[SUPPLIED MATERIAL]
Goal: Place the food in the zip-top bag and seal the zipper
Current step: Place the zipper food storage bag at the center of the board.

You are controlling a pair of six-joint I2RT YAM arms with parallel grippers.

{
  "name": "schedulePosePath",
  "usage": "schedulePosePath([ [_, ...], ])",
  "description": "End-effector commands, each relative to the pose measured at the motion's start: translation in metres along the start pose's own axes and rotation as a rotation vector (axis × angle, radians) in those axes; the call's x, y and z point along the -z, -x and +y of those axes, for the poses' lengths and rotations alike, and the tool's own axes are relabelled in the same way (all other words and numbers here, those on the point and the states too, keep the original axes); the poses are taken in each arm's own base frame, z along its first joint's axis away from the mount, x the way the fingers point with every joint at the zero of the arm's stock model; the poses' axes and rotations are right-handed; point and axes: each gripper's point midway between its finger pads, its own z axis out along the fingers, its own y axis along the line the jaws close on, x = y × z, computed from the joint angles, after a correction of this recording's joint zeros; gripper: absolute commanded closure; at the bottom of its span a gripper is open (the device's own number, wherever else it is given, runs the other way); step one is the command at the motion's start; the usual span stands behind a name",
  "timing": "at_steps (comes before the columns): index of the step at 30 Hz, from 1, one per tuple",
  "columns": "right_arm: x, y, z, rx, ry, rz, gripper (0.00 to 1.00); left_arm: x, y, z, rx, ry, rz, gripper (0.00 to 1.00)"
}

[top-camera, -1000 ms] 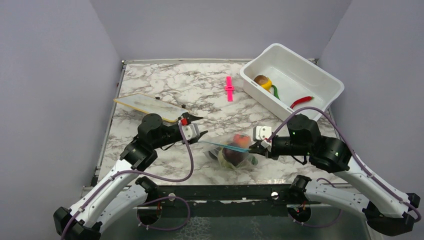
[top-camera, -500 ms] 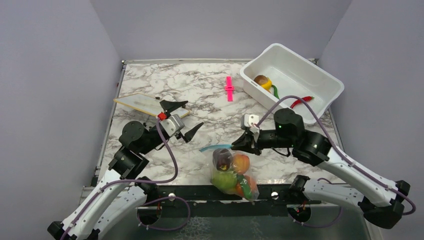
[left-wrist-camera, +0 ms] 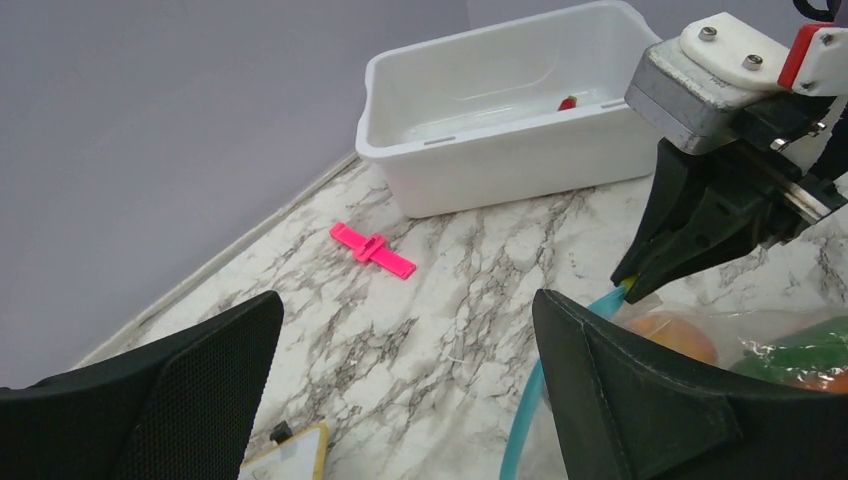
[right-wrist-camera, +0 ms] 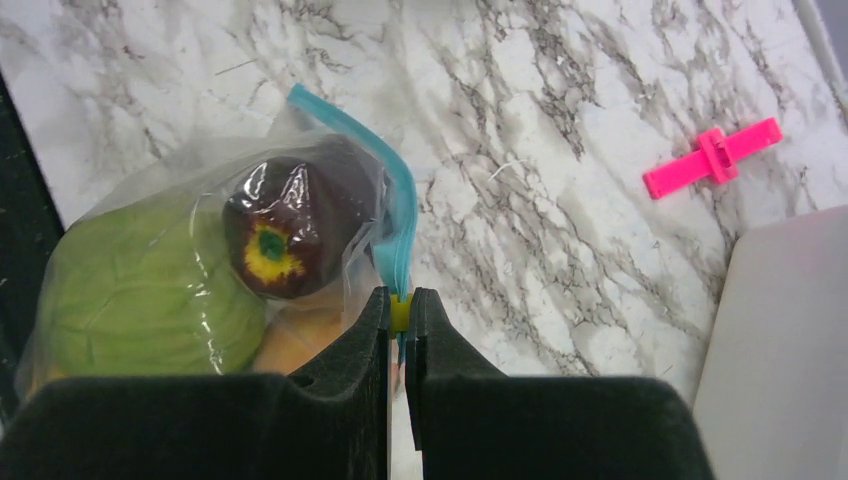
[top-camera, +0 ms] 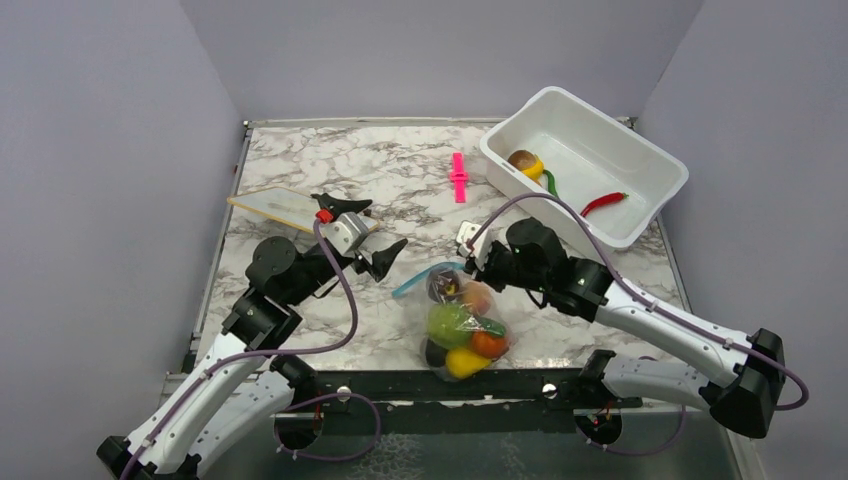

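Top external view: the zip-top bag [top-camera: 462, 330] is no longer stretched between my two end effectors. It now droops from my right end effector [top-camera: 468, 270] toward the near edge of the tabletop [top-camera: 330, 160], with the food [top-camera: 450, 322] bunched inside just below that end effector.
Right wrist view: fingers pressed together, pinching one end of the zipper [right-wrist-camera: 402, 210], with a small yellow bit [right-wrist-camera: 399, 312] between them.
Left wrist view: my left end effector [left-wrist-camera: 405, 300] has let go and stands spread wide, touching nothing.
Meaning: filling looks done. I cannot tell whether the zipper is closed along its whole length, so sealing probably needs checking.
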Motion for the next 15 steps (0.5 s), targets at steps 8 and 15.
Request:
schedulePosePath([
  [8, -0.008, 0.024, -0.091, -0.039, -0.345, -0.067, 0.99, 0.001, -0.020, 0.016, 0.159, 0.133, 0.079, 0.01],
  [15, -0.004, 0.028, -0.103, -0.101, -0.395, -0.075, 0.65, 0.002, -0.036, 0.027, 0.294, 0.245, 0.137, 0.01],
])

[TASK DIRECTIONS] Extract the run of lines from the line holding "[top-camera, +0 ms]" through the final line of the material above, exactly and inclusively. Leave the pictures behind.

[ANSWER BOX]
[top-camera, +0 ms] 

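Top external view: the zip-top bag [top-camera: 462, 330] is no longer stretched between my two end effectors. It now droops from my right end effector [top-camera: 468, 270] toward the near edge of the tabletop [top-camera: 330, 160], with the food [top-camera: 450, 322] bunched inside just below that end effector.
Right wrist view: fingers pressed together, pinching one end of the zipper [right-wrist-camera: 402, 210], with a small yellow bit [right-wrist-camera: 399, 312] between them.
Left wrist view: my left end effector [left-wrist-camera: 405, 300] has let go and stands spread wide, touching nothing.
Meaning: filling looks done. I cannot tell whether the zipper is closed along its whole length, so sealing probably needs checking.
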Motion for the next 15 steps (0.5 s), targets at steps 8 and 15.
Request:
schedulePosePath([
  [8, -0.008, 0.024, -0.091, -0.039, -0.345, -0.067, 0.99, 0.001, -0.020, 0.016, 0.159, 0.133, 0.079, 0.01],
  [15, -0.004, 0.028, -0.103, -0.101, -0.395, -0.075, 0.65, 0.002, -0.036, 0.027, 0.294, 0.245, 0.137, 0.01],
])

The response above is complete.